Madère : la renaissance d’un escargot au bord de l’extinction

escargot madeira

Sur les falaises arides de Deserta Grande, au large de Madère, un petit miracle de conservation est en cours. Le Geomitra grabhami, escargot terrestre endémique de l’archipel, avait quasiment disparu, réduit à une poignée d’individus survivant dans quelques mètres carrés de végétation. Aujourd’hui, grâce à un programme international de reproduction initié par des parcs zoologiques en France et au Royaume-Uni, plusieurs centaines d’escargots ont retrouvé leur île natale. Une victoire pour la biodiversité portugaise, et un nouvel espoir pour l’ensemble des mollusques menacés de l’archipel.
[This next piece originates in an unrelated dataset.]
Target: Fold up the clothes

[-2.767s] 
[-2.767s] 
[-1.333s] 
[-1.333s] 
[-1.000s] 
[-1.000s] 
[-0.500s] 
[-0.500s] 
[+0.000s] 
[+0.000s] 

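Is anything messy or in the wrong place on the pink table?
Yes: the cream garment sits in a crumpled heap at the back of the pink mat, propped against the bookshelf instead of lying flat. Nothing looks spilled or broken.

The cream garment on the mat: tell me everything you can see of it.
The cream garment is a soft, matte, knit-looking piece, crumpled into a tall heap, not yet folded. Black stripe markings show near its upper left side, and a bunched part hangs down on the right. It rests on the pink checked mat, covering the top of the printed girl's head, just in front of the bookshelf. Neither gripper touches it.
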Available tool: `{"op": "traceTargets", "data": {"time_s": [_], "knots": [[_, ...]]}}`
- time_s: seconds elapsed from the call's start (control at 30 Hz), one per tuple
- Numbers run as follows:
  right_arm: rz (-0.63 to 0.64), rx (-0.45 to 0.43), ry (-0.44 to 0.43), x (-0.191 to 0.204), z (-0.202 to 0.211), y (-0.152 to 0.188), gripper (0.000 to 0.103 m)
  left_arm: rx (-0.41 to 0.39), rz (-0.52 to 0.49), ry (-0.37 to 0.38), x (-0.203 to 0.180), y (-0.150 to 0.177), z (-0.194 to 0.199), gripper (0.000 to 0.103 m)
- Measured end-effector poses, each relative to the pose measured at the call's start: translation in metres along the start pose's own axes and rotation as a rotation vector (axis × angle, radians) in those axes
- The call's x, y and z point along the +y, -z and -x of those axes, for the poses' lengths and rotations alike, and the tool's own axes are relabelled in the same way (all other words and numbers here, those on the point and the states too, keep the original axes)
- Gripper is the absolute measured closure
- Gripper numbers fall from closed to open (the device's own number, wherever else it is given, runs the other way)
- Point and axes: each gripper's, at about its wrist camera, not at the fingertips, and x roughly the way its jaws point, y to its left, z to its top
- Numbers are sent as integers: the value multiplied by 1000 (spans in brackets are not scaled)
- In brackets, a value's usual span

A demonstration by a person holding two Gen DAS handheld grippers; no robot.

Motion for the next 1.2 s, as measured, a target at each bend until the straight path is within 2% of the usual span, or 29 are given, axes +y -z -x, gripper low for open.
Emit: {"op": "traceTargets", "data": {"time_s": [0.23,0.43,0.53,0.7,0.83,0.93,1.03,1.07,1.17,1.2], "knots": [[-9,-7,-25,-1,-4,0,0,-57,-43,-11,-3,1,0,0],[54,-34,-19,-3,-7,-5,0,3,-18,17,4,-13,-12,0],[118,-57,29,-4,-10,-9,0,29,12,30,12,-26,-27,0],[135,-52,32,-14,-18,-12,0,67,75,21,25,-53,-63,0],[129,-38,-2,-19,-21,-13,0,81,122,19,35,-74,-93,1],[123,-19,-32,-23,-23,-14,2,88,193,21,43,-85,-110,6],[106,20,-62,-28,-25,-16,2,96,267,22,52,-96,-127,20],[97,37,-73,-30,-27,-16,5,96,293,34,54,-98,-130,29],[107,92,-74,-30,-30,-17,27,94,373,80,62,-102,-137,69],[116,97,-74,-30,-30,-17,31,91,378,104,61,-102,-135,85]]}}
Une redécouverte inespérée

Geomitra grabhami

Pendant des décennies, les naturalistes pensaient l’espèce éteinte. C’est au détour d’une mission scientifique, il y a quelques années, que de minuscules coquilles beige rosé ont été repérées sur les îles Desertas, un chapelet d’îlots protégés depuis 1995. Le recensement qui suivit fut sans appel : à peine 500 individus subsistaient, concentrés dans une zone minuscule. Cette population résiduelle, exposée aux prédateurs et aux aléas climatiques, ne pouvait survivre sans intervention humaine.
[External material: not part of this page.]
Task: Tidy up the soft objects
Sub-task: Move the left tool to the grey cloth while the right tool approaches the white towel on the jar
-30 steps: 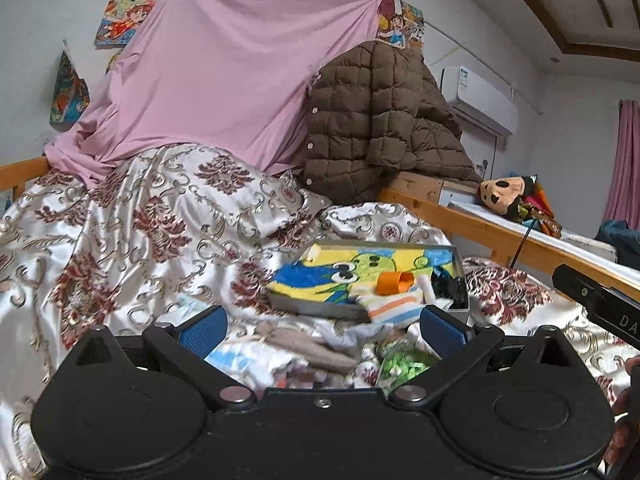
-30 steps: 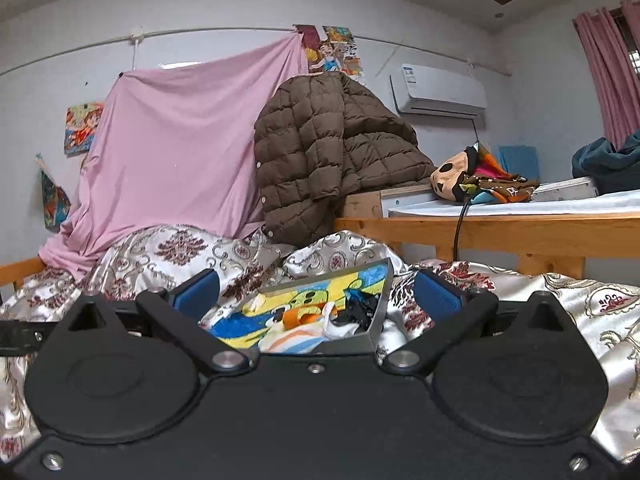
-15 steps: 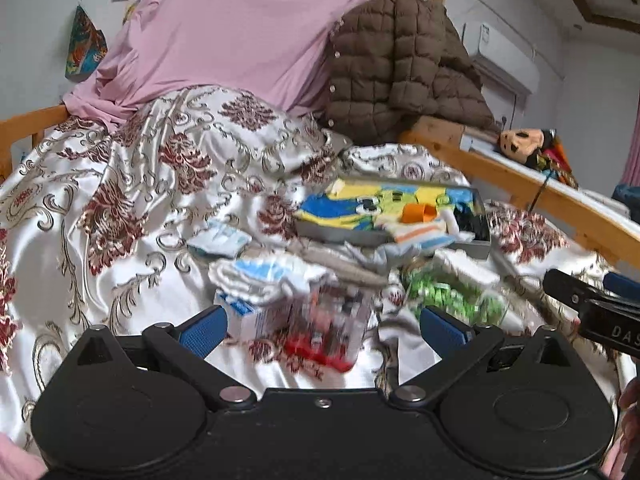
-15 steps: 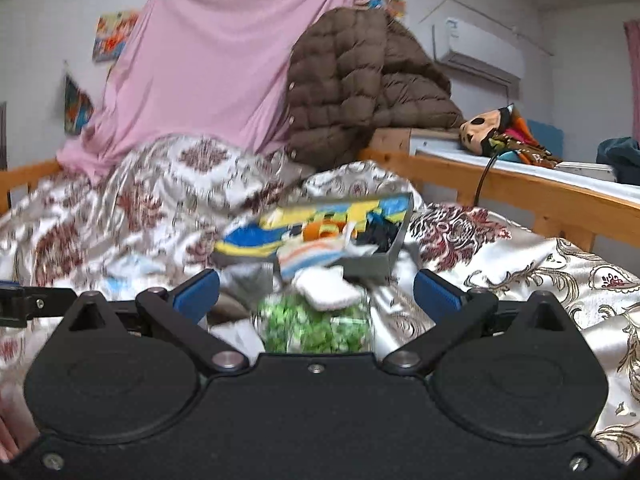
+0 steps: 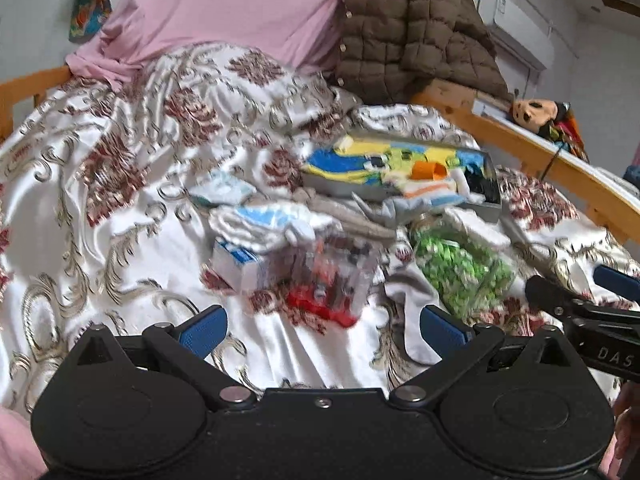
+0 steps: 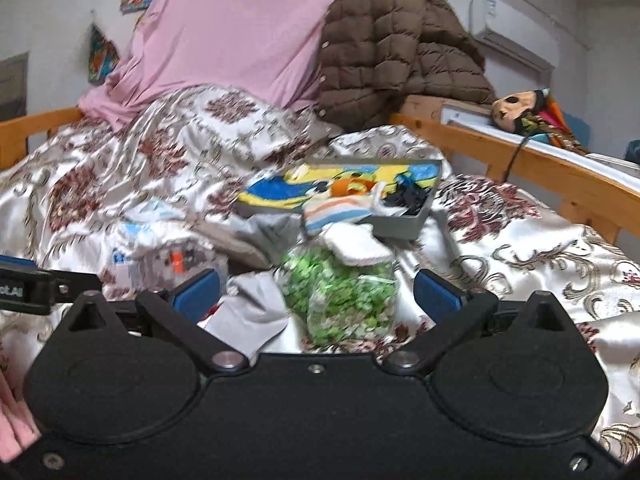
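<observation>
Pile of soft items [image 5: 280, 220] now in view on bed, beside grey box [image 5: 404, 184]. My left hand-held gripper [image 5: 322, 326] and right hand-held gripper [image 6: 316, 294] dropped closer, both wide open, empty. Next: first pick.

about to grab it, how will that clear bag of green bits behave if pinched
The clear bag of green bits looks lumpy and loosely filled, so it will probably sag and shift. Its glossy film may slip between the open right gripper pads.
</observation>
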Demonstrator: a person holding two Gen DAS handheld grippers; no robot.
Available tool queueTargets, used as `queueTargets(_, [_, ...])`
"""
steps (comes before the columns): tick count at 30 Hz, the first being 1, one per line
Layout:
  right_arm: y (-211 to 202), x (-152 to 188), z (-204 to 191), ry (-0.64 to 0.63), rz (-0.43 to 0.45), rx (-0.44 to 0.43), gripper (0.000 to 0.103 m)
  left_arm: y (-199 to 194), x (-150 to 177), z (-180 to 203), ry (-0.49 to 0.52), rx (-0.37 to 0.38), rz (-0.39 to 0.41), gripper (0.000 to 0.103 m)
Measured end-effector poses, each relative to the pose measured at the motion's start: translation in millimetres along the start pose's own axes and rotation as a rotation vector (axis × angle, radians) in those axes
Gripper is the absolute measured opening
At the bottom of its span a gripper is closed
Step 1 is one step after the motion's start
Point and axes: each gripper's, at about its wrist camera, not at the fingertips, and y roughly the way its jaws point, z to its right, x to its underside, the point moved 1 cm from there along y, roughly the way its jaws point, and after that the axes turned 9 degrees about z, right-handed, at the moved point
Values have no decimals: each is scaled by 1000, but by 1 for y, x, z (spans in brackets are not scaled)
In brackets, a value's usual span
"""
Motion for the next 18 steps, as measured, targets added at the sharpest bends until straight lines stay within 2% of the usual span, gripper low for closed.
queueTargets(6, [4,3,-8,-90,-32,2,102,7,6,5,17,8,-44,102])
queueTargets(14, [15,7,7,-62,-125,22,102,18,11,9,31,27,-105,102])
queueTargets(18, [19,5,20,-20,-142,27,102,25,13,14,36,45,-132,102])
Des escargots nés en France et au Royaume-Uni

beauval

Pour éviter l’extinction, trois institutions se sont mobilisées : le ZooParc de Beauval 1 (Loir-et-Cher, France), le zoo de Chester 2 et le zoo de Bristol 3 au Royaume-Uni. En 2023, Beauval a reçu 50 Geomitra grabhami et 50 Discula lyelliana, une autre espèce menacée, afin de lancer un élevage spécialisé. Dans des terrariums reproduisant le climat de Madère, l’espèce a connu une reproduction spectaculaire : 197 bébés Geomitra sont nés en quelques mois. « Lorsque ces escargots sont arrivés, leur avenir était entre nos mains », résume le Dr Gerardo Garcia, du zoo de Chester.

En avril 2024, 870 escargots issus de ces élevages, dont plusieurs centaines nés en France, ont été relâchés sur Deserta Grande. Leur diversité génétique renforcera la survie des derniers individus sauvages, tout en préparant la constitution de nouvelles colonies.
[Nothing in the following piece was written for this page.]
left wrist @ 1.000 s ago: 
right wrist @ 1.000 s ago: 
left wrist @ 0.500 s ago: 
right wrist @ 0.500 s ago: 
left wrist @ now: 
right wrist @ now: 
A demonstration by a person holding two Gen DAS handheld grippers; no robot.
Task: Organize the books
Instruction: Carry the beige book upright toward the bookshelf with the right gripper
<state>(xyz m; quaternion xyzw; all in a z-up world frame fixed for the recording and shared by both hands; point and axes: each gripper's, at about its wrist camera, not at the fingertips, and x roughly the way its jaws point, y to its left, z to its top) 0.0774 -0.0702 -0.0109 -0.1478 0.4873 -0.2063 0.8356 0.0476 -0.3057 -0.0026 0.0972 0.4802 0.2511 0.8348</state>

Une île protégée mais fragile

isla deserta

Deserta Grande est la plus vaste des trois îles Desertas, avec seulement 10 km² de superficie. Inhabitée et classée réserve naturelle, elle abrite une faune unique : phoques moines, oiseaux marins, et 4 espèces d’escargots terrestres endémiques : Geomitra grabhami, Discula lyelliana, Geomitra coronula et Atlantica calathoides. Toutes sont classées « en danger critique d’extinction » par l’UICN 4.

La principale menace vient des souris introduites, qui se nourrissent d’escargots et de leurs œufs. Avant toute réintroduction, plus de 300 pièges ont été déployés pour réduire ces populations, avec une attention particulière à ne pas piéger les lézards endémiques. Mais d’autres dangers persistent : la sécheresse, l’érosion des sols et la disparition de la végétation nourricière, notamment la fougère aigle (Pteridium aquilinum), essentielle pour abriter les escargots.

Science, conservation et pédagogie

Sauver une espèce en danger : 870 escargots réintroduits à Madère

Le programme, coordonné par l’Institut des Forêts et de la Conservation de la Nature (IFCN) de Madère 5, ne se limite pas à la reproduction ex situ. Des relevés climatiques, des cartes de végétation et un suivi par capture-marquage-recapture permettent de comprendre les besoins précis de chaque espèce et de choisir les sites les plus favorables aux relâchers.

En parallèle, une campagne de sensibilisation a été lancée en partenariat avec Mossy Earth 6. Vidéos, interventions éducatives et contenus pédagogiques visent à faire découvrir au grand public l’importance écologique de ces mollusques : recycleurs de nutriments, indicateurs de la santé des écosystèmes et maillons essentiels de la chaîne alimentaire.

Un futur à surveiller

La réintroduction du Geomitra grabhami est une étape cruciale, mais elle ne garantit pas encore la sortie de l’espèce de la liste rouge. Le succès dépendra de la stabilité de son habitat et de la poursuite des efforts de contrôle des prédateurs. Les prochaines années diront si ces escargots, partis de France et du Royaume-Uni pour retrouver leur rocher atlantique, parviendront à reconstituer une population viable à long terme.

Sur Deserta Grande, la réapparition de ces petites coquilles est plus qu’une victoire scientifique : c’est un symbole de résilience et un rappel que même les espèces les plus discrètes méritent notre attention et nos efforts de protection.